PERCHÉ ACQUISTARE UN IMMOBILE DI PROVENIENZA DONATIVA ERA CONSIDERATO RISCHIOSO?
Acquistare un immobile proveniente da una donazione è sempre stato considerato rischioso: il timore era che, dopo la morte del donante, alcuni eredi potessero contestare la donazione perché lesiva dei loro diritti. La legge, infatti, riserva una parte dell’eredità ad alcuni familiari del defunto, i cosiddetti legittimari (ad esempio coniuge e figli).
Se questa quota viene compromessa da donazioni o disposizioni testamentarie, i legittimari possono agire in giudizio per ottenere il ripristino dei loro diritti attraverso l’azione di riduzione.
COSA PREVEDE IL NUOVO ART. 563 C.C.?
Il nuovo art. 563 c.c. stabilisce che la riduzione della donazione non pregiudica il terzo che abbia acquistato l’immobile dal donatario a titolo oneroso, salvo che la domanda di riduzione sia stata trascritta anteriormente all’acquisto, secondo il principio della priorità della trascrizione richiamato dall’art. 2652, n. 1, c.c.
I legittimari potranno invece essere soddisfatti attraverso un indennizzo in denaro a carico del donatario.
COSA CAMBIA PER IPOTECHE E ALTRI PESI ISCRITTI SULL’IMMOBILE?

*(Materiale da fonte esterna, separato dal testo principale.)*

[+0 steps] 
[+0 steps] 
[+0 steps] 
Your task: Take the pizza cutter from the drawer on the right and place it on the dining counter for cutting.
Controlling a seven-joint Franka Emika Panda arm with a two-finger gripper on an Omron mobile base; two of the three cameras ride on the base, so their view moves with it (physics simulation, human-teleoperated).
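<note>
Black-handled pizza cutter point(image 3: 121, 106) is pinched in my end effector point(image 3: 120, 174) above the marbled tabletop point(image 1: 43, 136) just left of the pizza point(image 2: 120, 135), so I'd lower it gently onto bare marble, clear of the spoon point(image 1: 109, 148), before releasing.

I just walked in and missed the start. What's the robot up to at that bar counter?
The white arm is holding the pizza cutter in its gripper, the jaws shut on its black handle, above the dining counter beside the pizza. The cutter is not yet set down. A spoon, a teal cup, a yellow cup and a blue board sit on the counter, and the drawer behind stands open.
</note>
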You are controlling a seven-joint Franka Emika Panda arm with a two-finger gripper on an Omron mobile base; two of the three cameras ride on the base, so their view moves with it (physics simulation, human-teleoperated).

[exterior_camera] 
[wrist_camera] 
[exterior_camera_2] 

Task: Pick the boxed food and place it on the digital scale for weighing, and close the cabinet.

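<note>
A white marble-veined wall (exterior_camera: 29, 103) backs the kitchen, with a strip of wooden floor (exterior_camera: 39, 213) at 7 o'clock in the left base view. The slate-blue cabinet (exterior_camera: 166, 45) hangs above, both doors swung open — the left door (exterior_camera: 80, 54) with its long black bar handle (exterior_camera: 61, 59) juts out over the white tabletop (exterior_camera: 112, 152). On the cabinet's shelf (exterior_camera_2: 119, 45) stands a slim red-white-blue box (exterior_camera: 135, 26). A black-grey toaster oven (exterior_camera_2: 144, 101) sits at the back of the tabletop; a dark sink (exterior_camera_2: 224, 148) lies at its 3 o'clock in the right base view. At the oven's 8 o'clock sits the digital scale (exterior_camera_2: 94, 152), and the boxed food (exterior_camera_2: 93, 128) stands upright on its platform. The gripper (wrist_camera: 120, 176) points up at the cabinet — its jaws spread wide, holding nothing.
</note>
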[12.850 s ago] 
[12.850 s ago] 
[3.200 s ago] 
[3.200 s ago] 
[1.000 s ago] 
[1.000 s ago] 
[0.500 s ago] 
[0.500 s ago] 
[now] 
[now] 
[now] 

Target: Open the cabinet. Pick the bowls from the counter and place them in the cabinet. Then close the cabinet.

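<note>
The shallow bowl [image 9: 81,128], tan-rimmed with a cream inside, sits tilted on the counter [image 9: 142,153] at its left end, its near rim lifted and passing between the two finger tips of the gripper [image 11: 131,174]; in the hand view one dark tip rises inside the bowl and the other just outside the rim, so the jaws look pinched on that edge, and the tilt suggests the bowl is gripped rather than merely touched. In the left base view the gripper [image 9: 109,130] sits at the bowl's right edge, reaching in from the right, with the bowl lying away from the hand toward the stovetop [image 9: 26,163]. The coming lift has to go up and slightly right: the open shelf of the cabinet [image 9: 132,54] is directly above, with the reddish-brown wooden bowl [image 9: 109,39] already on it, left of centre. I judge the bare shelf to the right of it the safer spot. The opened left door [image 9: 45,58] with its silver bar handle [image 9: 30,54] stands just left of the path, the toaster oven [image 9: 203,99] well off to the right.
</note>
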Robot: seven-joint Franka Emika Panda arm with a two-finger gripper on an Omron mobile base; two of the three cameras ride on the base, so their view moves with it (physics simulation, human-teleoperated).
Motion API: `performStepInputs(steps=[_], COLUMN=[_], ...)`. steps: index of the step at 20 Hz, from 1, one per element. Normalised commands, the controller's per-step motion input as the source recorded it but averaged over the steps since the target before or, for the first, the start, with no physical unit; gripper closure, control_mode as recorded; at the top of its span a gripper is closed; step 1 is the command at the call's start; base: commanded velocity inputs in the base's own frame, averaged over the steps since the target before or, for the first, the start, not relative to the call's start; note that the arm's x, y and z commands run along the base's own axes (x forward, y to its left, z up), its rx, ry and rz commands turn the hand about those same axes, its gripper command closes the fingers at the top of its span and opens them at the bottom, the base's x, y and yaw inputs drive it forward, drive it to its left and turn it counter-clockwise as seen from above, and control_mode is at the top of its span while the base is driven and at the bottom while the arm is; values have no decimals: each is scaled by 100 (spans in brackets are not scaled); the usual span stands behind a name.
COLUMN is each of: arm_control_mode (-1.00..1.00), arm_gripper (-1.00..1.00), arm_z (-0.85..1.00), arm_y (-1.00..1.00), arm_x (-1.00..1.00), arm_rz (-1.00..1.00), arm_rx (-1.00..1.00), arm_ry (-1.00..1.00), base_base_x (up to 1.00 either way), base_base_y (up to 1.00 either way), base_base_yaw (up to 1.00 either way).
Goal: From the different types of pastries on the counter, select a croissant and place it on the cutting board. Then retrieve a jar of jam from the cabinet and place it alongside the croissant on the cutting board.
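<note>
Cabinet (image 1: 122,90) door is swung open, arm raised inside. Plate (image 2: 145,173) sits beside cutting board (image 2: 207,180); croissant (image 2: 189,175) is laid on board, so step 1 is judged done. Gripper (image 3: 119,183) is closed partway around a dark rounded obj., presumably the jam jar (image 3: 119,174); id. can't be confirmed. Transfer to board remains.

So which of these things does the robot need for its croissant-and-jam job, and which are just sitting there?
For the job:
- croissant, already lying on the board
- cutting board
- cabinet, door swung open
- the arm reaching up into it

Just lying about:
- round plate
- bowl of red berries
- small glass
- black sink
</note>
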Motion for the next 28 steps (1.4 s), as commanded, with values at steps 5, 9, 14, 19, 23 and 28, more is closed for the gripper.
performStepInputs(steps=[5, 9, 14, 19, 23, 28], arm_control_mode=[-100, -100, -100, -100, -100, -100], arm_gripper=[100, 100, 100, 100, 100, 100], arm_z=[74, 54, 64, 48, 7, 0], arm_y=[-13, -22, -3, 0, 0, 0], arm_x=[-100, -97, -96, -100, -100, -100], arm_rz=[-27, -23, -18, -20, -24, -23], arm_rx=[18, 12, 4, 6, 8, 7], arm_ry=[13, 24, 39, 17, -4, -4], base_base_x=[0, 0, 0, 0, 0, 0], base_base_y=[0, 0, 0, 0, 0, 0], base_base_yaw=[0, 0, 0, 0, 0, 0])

Il nuovo art. 561 c.c. elimina il precedente effetto purgativo: le ipoteche e gli altri pesi iscritti o costituiti dal donatario restano efficaci anche dopo la riduzione della donazione. Il legittimario, pertanto, non ottiene più il bene libero dai vincoli, ma una tutela per equivalente mediante compensazione in denaro.
La riforma segna un importante cambiamento di prospettiva: gli immobili di provenienza donativa diventano oggi, nella generalità dei casi, beni più facilmente commerciabili e con maggiori garanzie per acquirenti, istituti di credito e operatori del mercato immobiliare.